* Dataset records
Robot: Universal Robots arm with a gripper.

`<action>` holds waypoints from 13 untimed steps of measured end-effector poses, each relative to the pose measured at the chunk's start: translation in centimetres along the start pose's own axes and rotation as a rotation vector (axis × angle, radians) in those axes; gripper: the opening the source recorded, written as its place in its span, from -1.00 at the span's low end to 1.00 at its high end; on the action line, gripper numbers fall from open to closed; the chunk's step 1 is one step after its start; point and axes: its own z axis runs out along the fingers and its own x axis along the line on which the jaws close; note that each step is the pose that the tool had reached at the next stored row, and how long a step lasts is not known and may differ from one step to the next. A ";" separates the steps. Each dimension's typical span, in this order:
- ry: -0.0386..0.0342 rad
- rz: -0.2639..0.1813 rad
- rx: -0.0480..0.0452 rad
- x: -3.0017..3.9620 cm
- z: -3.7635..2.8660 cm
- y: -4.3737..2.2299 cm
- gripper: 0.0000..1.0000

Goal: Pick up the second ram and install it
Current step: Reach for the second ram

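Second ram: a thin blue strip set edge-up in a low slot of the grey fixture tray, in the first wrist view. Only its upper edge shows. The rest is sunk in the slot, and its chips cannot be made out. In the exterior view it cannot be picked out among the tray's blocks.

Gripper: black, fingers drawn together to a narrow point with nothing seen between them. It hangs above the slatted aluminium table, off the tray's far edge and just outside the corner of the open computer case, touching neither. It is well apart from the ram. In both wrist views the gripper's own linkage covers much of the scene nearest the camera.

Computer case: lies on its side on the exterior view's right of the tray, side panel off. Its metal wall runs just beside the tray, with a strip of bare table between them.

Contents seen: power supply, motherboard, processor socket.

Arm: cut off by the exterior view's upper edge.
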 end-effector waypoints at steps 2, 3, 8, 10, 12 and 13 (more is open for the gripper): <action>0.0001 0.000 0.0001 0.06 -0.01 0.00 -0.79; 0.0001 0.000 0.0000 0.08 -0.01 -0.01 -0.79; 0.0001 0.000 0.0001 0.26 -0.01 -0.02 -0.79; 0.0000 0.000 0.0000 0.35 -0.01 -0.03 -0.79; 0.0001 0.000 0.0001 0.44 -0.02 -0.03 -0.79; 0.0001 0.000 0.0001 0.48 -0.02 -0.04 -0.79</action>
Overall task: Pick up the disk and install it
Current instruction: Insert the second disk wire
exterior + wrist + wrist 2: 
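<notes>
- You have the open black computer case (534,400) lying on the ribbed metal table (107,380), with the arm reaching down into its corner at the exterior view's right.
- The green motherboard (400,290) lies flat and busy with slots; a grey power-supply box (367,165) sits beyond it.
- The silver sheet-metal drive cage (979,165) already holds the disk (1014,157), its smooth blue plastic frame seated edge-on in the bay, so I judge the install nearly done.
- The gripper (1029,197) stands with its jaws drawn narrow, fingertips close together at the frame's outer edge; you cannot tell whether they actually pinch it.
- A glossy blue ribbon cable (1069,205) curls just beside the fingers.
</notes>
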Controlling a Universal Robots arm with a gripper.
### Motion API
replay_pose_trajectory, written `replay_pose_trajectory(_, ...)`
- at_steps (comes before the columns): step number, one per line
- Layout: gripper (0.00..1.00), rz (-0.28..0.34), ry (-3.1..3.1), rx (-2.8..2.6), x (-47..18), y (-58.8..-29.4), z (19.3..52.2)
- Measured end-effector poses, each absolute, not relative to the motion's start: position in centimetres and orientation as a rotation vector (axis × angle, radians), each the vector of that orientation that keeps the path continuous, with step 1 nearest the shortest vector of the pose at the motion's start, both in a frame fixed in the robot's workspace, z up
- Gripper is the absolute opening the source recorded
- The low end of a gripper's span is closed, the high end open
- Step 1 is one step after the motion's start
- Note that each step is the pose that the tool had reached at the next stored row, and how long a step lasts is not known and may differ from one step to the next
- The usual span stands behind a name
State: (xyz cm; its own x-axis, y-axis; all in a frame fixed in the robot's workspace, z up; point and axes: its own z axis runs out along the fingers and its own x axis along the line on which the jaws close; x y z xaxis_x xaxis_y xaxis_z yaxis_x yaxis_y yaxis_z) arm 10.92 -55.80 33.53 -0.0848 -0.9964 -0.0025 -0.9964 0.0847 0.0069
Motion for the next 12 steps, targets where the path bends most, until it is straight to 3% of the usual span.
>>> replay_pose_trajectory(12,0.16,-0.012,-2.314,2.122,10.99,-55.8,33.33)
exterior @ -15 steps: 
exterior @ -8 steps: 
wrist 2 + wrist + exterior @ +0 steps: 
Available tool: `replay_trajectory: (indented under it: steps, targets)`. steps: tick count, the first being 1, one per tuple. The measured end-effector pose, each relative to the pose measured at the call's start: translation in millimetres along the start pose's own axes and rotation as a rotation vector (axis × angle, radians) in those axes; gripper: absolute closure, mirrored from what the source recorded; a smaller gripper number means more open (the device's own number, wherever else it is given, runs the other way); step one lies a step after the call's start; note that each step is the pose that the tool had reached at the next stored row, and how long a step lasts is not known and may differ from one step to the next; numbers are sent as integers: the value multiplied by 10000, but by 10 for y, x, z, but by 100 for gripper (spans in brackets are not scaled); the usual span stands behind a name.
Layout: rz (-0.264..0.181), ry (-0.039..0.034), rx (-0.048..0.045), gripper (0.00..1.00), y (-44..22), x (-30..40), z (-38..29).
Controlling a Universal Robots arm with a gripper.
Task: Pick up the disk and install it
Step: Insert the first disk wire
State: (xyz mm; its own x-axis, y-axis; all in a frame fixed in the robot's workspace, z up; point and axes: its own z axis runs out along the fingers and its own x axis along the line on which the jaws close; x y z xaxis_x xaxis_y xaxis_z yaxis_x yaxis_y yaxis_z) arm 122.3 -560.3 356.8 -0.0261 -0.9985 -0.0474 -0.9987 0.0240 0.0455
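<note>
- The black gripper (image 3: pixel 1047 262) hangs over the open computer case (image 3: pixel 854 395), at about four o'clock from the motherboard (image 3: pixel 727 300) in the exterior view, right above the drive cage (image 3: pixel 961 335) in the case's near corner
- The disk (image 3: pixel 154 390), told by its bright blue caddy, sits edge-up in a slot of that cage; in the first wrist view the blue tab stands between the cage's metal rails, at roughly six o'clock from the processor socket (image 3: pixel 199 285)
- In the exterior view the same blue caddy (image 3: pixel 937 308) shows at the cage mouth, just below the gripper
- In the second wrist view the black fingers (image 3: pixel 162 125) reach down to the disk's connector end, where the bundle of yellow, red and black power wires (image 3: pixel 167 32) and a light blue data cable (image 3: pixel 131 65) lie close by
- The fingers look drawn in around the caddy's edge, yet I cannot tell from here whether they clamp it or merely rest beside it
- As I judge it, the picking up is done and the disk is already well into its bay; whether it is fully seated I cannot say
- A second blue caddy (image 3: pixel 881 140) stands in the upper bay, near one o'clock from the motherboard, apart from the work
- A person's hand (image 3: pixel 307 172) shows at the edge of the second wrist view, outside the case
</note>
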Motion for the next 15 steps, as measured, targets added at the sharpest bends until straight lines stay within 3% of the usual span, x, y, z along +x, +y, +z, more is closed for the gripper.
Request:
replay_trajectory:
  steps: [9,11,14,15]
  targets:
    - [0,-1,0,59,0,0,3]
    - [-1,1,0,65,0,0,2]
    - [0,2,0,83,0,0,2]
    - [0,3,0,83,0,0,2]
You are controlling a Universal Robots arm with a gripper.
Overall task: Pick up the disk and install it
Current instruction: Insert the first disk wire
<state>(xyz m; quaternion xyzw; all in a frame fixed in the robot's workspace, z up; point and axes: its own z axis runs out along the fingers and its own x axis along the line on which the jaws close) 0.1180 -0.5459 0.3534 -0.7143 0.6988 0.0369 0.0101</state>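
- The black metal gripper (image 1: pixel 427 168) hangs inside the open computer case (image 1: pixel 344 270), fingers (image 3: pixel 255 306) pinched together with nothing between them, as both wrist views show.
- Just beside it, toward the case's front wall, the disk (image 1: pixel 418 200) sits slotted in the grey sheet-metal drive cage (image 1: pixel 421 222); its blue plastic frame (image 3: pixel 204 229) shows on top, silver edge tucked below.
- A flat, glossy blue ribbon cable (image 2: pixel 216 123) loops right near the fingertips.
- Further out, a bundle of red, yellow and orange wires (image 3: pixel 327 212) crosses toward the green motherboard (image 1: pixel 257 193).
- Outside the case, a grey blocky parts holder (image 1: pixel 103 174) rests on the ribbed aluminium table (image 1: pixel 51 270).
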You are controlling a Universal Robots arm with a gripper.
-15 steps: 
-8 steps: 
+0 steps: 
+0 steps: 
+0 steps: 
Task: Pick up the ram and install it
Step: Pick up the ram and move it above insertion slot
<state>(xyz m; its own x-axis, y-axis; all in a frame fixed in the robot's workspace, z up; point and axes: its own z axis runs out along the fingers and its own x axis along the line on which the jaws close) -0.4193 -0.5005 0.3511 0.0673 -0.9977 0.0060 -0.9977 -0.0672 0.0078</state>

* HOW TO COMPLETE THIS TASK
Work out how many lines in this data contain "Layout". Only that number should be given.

* PROBLEM SOLUTION
2